Creating Julia Functions from Expressions

Giac.jl lets you build symbolic expressions and then wrap them into regular Julia functions using substitute and to_julia.

Basic Idea

A symbolic expression like x^2 - 1 lives in the GIAC engine. To evaluate it at a specific point, substitute the symbolic variable with a value, then convert the result to a native Julia type:

using Giac

@giac_var x
expr = x^2 - 1

# Wrap into a Julia function
f(_x) = to_julia(substitute(expr, x => _x))

f(3)   # 8
f(0)   # -1
f(-2)  # 3

Step by Step

1. Declare symbolic variables

@giac_var x

This creates x as a GiacExpr representing the symbolic variable x.

2. Build the expression

expr = x^2 - 1

Standard arithmetic operators (+, -, *, /, ^) work on GiacExpr and produce new symbolic expressions.

You can also use giac_eval to parse more complex expressions:

expr = giac_eval("sin(x)^2 + cos(x)^2")

3. Define the Julia function

f(_x) = to_julia(substitute(expr, x => _x))

This function:

  1. Substitutes x with the argument _x using substitute
  2. Converts the resulting GiacExpr to a native Julia type using to_julia
Note

We use _x as the function parameter to avoid shadowing the symbolic variable x.

Multivariate Functions

For expressions with multiple variables, use a Dict for substitution:

@giac_var x y
expr = x^2 + 2*x*y - y^2

f(_x, _y) = to_julia(substitute(expr, Dict(x => _x, y => _y)))

f(1, 2)   # 1 + 4 - 4 = 1
f(3, 1)   # 9 + 6 - 1 = 14

Staying Symbolic

If you want the result to remain a GiacExpr (e.g., for further symbolic manipulation), skip the to_julia call:

@giac_var x
expr = x^2 - 1

f(_x) = substitute(expr, x => _x)

f(3)             # GiacExpr: "8"
f(giac_eval("a"))  # GiacExpr: "a^2-1"

This is useful when the argument itself is symbolic.

Using GIAC Commands in Expressions

Expressions built with GIAC commands work the same way:

using Giac.Commands: sin, cos, integrate

@giac_var x

# Build a symbolic expression using GIAC functions
expr = integrate(sin(x) * cos(x), x)

# Evaluate at specific points
f(_x) = to_julia(substitute(expr, x => _x))

Matrix-Valued Functions

The pattern extends to GiacMatrix since substitute supports element-wise substitution:

@giac_var x
M = GiacMatrix([x x+1; 2*x x^2])

f(_x) = substitute(M, x => _x)

f(3)   # [[3, 4], [6, 9]]

Defining Functions in the GIAC Engine

Instead of wrapping Julia around a symbolic expression, you can define functions directly in the GIAC engine using giac_eval.

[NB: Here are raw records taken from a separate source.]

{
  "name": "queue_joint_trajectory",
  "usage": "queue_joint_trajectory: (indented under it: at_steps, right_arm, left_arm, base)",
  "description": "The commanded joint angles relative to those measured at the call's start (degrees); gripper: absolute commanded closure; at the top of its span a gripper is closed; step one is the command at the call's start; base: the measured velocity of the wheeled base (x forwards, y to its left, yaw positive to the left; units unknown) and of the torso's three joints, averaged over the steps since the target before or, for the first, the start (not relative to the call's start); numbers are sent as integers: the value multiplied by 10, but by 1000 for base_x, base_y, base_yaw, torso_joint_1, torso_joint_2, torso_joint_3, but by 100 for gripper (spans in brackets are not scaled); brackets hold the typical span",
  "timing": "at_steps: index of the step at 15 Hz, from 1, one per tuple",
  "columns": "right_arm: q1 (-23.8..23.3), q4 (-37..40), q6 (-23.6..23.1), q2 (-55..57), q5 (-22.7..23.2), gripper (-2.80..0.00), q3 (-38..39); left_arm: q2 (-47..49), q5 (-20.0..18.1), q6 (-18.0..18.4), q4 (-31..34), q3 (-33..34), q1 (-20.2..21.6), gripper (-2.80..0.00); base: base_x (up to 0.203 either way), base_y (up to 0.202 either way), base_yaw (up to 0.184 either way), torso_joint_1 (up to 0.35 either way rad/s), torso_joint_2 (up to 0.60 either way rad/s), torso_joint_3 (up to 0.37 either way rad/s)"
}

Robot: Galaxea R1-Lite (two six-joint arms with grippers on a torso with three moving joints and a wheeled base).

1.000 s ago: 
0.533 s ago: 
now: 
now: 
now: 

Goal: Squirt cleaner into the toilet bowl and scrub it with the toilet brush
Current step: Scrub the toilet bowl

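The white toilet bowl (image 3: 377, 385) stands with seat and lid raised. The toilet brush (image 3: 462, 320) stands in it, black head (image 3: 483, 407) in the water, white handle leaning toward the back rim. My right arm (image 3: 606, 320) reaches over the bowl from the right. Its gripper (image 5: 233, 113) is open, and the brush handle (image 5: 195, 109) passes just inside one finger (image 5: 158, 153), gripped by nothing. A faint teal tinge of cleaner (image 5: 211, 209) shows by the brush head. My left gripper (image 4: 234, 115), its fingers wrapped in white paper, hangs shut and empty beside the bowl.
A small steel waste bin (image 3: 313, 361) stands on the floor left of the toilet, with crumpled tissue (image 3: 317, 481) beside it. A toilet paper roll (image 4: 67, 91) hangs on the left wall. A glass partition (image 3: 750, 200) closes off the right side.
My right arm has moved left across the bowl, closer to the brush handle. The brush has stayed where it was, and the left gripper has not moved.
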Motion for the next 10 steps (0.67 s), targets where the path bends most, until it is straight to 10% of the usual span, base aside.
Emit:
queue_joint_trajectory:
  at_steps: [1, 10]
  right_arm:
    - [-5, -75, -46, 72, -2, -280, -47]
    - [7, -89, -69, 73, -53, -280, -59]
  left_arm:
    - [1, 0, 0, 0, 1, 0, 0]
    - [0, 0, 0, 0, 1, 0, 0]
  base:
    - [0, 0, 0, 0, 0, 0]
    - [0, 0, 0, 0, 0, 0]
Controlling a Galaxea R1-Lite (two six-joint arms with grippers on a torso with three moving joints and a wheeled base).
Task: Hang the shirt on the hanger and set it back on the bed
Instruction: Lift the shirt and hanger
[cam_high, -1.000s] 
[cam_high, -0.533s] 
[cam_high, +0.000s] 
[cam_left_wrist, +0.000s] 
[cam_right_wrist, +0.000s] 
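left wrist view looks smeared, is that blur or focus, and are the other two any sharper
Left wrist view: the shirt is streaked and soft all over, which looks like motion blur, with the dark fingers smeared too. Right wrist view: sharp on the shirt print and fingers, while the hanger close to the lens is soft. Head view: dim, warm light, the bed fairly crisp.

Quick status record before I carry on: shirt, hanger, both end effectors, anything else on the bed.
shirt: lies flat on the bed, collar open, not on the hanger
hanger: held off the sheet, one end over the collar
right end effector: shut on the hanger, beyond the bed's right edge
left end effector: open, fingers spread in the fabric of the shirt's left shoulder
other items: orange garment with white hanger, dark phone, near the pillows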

The GIAC context is persistent within a Julia session, so definitions survive across calls.

Simple Function Definition (:=)

using Giac

# Define a GIAC function
giac_eval("f(x) := x^2 - 1")

# Call it from Julia
to_julia(giac_eval("f(5)"))    # 24
to_julia(giac_eval("f(0)"))    # -1

Piecewise Functions (ifte)

For conditional logic, use GIAC's ifte (if-then-else):

giac_eval("mysqcu(x) := ifte(x > 0, x^2, x^3)")

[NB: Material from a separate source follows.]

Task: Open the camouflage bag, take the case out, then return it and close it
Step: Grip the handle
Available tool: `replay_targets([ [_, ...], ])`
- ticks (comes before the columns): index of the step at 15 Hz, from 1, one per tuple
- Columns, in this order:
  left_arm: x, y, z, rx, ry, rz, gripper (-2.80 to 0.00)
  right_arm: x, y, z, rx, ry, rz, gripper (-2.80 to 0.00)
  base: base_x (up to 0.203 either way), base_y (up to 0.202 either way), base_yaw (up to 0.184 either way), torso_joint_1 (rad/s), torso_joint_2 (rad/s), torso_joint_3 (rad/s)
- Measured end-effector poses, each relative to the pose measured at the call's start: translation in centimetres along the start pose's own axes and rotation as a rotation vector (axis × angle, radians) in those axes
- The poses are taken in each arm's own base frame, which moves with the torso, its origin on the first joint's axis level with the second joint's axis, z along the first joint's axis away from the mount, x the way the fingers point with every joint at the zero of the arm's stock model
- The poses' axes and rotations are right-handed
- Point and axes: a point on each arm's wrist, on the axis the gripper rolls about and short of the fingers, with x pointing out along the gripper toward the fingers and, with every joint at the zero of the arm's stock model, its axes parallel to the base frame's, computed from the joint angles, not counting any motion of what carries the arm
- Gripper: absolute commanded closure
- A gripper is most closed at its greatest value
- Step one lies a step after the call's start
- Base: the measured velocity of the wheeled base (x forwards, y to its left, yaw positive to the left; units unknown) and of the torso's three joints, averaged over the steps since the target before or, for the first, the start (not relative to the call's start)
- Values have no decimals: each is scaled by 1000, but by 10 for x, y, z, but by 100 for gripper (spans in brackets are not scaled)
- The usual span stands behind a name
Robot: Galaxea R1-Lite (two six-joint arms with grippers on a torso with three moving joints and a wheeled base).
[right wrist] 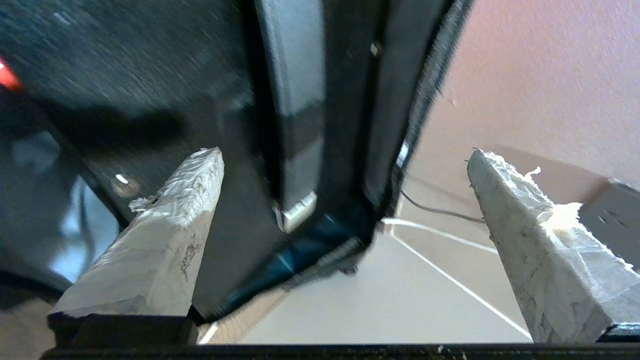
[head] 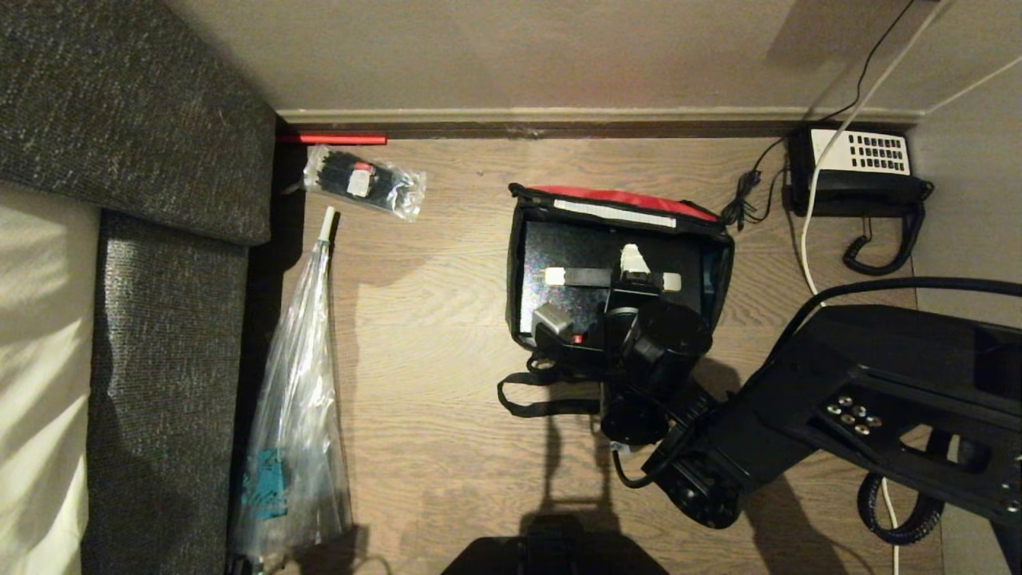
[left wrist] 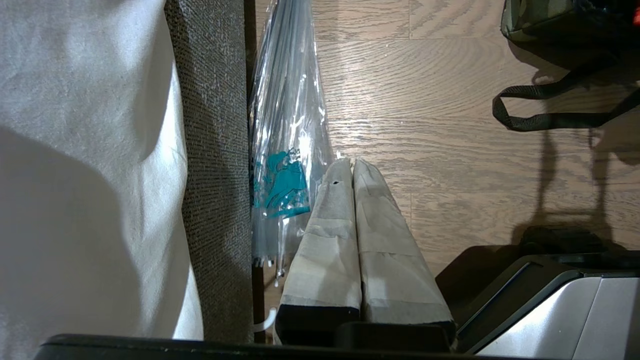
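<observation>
- The bag (head: 722, 275) stands on the wooden floor (head: 447, 335) near the far wall, lid thrown open, the red lid edge toward the skirting board.
- The case (head: 575, 247) sits inside the bag, its glossy black top showing and filling most of the opening.
- One black strap (head: 527, 395) of the bag lies looped on the floor at the bag's near side.
- The right gripper (head: 613, 278) hangs over the open bag, just above the case, with its jaws spread wide and nothing between them.
- In the right wrist view one taped finger (right wrist: 165, 240) lies over the case's dark top and the other stands out past the bag's side; whether either touches cannot be told.
- The left gripper (left wrist: 353, 165) is parked low by the sofa (left wrist: 215, 150), its taped fingers pressed together, holding nothing.
- A long clear plastic bag (head: 299, 399) lies on the floor along the sofa's edge.
- A smaller clear packet (head: 363, 182) rests near the far left corner of the floor.
- A telephone (head: 858, 172) sits at the far right corner, well apart from the bag.
</observation>
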Motion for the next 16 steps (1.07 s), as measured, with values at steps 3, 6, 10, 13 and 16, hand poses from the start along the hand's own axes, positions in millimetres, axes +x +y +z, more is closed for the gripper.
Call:
replay_targets([
  [3, 0, 0, 0, 0, 0, 0, 0, 1, 10, 3, 39, -34, 9, -280, 0, 0, 0, 0, 0, 0],
  [6, 0, 0, 0, 0, 0, 0, 0, 4, 17, 6, 49, -40, 12, -280, 0, 0, 0, 0, 0, 0],
  [10, 0, 0, 0, 0, 0, 0, 0, 9, 21, 6, 41, -68, 5, -280, 0, 0, 0, 0, 0, 0],
  [13, 0, 0, 0, 0, 0, 0, 0, 17, 23, 2, 26, -71, -3, -280, 0, 0, 0, 0, 0, 0],
  [16, 0, 0, 0, 0, 0, 0, 0, 27, 24, -5, 13, -70, -13, -280, 0, 0, 0, 0, 0, 0],
])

to_julia(giac_eval("mysqcu(5)"))    # 25
to_julia(giac_eval("mysqcu(-5)"))   # -125

Procedures (proc ... end)

For more complex logic with local variables and control flow, use GIAC's proc syntax:

giac_eval("g := proc(x) local res; if x > 0 then res:=x^2 else res:=x^3 fi; res end")

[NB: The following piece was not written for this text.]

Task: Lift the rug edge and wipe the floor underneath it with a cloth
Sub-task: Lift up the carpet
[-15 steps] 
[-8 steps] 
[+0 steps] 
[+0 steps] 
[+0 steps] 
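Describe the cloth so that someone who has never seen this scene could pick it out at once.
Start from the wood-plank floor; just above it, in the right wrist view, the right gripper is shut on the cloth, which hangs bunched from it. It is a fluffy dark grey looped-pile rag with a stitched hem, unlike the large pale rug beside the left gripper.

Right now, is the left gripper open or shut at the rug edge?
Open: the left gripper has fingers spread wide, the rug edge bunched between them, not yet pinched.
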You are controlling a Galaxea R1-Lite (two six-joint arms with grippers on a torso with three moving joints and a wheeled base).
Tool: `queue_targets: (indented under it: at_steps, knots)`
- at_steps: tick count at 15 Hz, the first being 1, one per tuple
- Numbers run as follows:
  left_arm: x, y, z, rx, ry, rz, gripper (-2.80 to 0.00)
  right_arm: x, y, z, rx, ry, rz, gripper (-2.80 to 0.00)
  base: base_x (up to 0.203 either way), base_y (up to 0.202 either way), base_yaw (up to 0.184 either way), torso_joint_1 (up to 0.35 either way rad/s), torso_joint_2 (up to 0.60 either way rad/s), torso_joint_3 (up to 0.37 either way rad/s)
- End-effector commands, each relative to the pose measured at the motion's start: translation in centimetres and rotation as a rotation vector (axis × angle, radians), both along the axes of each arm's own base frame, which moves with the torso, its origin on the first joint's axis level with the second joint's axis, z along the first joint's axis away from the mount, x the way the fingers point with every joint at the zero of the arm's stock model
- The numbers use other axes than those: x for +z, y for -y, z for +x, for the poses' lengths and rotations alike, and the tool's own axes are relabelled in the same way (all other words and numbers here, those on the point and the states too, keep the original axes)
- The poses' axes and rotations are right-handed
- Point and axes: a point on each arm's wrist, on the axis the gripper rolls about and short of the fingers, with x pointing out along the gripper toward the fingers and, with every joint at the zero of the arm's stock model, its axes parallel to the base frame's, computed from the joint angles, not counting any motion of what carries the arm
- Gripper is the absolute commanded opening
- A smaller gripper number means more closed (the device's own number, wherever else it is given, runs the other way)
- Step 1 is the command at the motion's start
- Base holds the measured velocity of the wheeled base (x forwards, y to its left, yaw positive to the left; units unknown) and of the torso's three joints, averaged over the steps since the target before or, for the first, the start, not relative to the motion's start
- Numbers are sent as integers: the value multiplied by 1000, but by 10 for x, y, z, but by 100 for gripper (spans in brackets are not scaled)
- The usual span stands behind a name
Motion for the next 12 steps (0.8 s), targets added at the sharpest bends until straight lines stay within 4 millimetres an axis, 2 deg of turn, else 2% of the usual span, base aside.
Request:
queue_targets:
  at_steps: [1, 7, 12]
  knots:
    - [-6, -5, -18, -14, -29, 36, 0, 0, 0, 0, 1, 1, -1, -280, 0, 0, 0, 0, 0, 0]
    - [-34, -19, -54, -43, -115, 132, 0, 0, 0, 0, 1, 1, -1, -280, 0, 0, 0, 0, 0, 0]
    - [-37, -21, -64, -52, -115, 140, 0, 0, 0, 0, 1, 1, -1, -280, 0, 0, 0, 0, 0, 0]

to_julia(giac_eval("g(5)"))    # 25
to_julia(giac_eval("g(-5)"))   # -125
Note

With proc, use the name := proc(...) ... end syntax (not name(x) := proc(...)). Declare local variables with local. The last expression before end is the return value.

Multivariate GIAC Functions

giac_eval("h(x, y) := x^2 + 2*x*y - y^2")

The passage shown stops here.